Data extract:

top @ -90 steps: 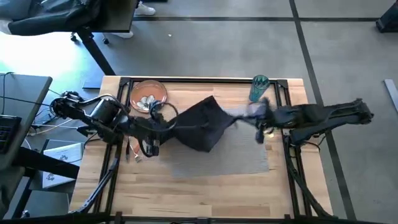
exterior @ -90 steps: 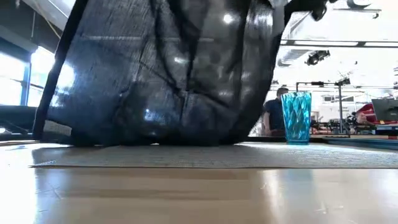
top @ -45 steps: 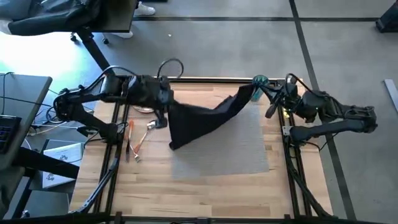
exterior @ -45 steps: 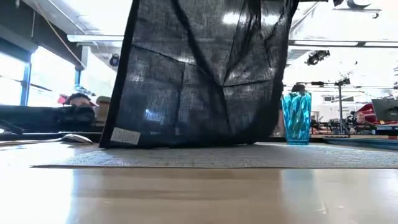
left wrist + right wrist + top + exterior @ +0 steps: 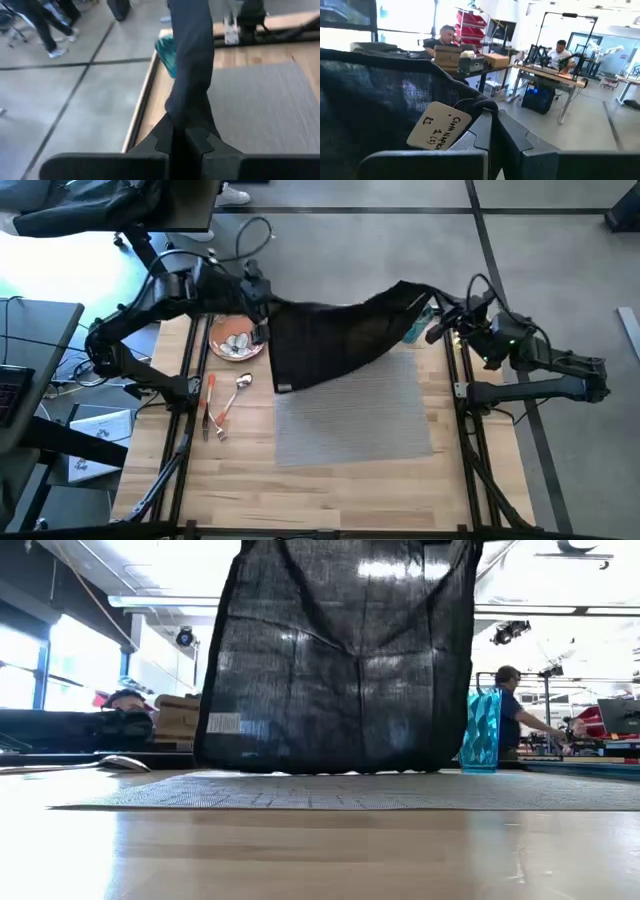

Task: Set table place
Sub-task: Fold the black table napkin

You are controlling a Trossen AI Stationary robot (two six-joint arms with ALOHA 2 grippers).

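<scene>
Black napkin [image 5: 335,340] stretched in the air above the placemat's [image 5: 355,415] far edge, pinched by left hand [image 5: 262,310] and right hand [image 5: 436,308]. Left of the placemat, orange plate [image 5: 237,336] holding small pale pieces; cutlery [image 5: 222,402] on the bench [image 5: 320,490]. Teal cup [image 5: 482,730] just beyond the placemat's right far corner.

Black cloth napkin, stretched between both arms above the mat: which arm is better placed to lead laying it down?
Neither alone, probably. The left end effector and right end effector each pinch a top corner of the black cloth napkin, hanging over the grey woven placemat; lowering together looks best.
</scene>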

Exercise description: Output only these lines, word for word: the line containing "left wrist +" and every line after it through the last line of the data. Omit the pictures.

Answer for the task:
left wrist + right wrist + top + exterior @ +0 steps: 

Task: Set table place
Sub-task: Fold the black table napkin

You are controlling a Trossen AI Stationary robot (two six-joint arms with ALOHA 2 grippers).

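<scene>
Black napkin [image 5: 335,340] stretched in the air above the placemat's [image 5: 355,415] far edge, pinched by left hand [image 5: 262,310] and right hand [image 5: 436,308]. Left of the placemat, orange plate [image 5: 237,336] holding small pale pieces; cutlery [image 5: 222,402] on the bench [image 5: 320,490]. Teal cup [image 5: 482,730] just beyond the placemat's right far corner.

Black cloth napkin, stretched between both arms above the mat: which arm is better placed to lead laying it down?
Neither alone, probably. The left end effector and right end effector each pinch a top corner of the black cloth napkin, hanging over the grey woven placemat; lowering together looks best.
</scene>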

Work on the answer has been completed.